**YOUR OBJECTIVE**
Apart from the pictures, return every line of the listing exactly.

**THE DATA**

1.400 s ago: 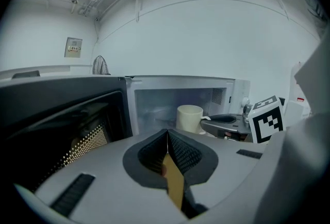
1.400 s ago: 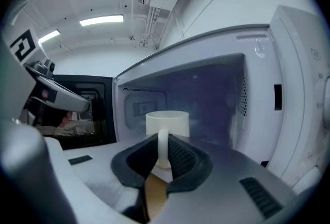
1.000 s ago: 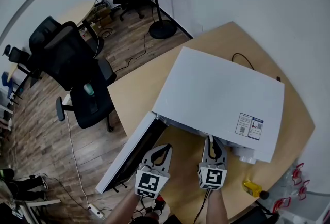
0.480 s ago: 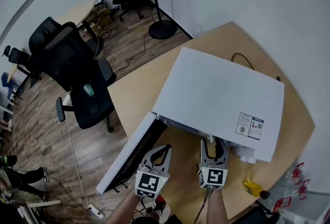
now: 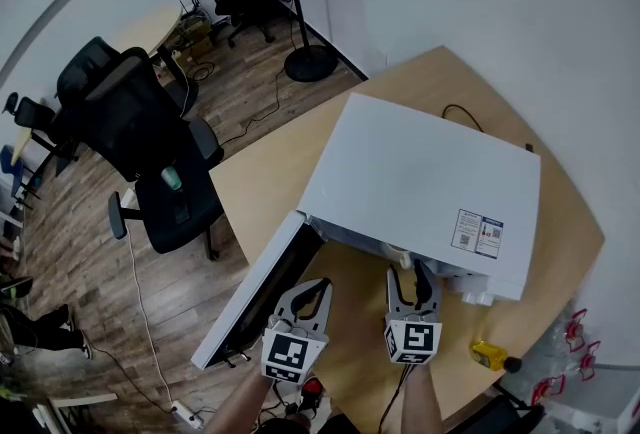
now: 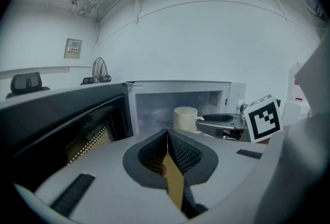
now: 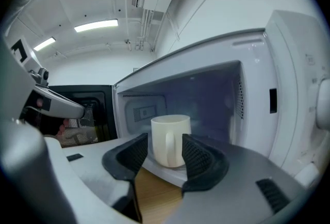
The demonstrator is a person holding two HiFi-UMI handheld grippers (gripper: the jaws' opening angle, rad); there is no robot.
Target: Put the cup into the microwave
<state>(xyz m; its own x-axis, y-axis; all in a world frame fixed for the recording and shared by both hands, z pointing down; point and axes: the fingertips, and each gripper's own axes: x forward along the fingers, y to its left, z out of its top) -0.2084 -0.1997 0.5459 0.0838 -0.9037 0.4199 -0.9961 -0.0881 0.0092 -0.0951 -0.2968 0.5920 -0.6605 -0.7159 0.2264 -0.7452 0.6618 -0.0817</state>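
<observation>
The white microwave (image 5: 430,182) sits on the wooden table (image 5: 260,182) with its door (image 5: 255,297) swung open to the left. A cream cup (image 7: 170,140) stands upright on the cavity floor near the front, handle toward me; it also shows as the cup (image 6: 185,118) in the left gripper view. My right gripper (image 5: 413,277) reaches into the opening. Its jaws have just been opening and now stand wide, the cup between the fingertips (image 7: 198,156) with a small gap on each side. My left gripper (image 6: 167,138) hangs before the opening, shut and empty.
Black office chairs (image 5: 130,112) and a standing fan (image 5: 300,52) are on the wooden floor beyond the table. A yellow object (image 5: 488,356) lies at the table's right front edge. A black cable (image 5: 465,112) runs behind the microwave.
The right gripper's jaws have spread apart at the microwave's opening. Both hands stay in place; the head view has shifted slightly.
</observation>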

**ANSWER TO THE PROBLEM**
1.400 s ago: 
1.400 s ago: 
1.000 s ago: 
0.480 s ago: 
now: 
now: 
now: 
The demonstrator is a person holding two HiFi-UMI handheld grippers (gripper: the jaws' opening angle, rad); there is no robot.
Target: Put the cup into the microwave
<state>(xyz m; its own x-axis, y-axis; all in a world frame fixed for the recording and shared by both hands, z pointing down; point and axes: the fingertips, and each gripper's own axes: x forward along the fingers, y to its left, z out of its top) -0.2084 -0.1997 0.5459 0.0838 -0.9037 0.4199 -0.9961 -0.0881 0.0092 -0.0951 -0.2968 0.5920 -0.6605 -0.7159 0.2264 -0.7452 0.6618 -0.0817</state>
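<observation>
The white microwave (image 5: 430,182) sits on the wooden table (image 5: 260,182) with its door (image 5: 255,297) swung open to the left. A cream cup (image 7: 170,140) stands upright on the cavity floor near the front, handle toward me; it also shows as the cup (image 6: 185,118) in the left gripper view. My right gripper (image 5: 413,277) reaches into the opening. Its jaws have just been opening and now stand wide, the cup between the fingertips (image 7: 198,156) with a small gap on each side. My left gripper (image 6: 167,138) hangs before the opening, shut and empty.
Black office chairs (image 5: 130,112) and a standing fan (image 5: 300,52) are on the wooden floor beyond the table. A yellow object (image 5: 488,356) lies at the table's right front edge. A black cable (image 5: 465,112) runs behind the microwave.
The right gripper's jaws have spread apart at the microwave's opening. Both hands stay in place; the head view has shifted slightly.
</observation>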

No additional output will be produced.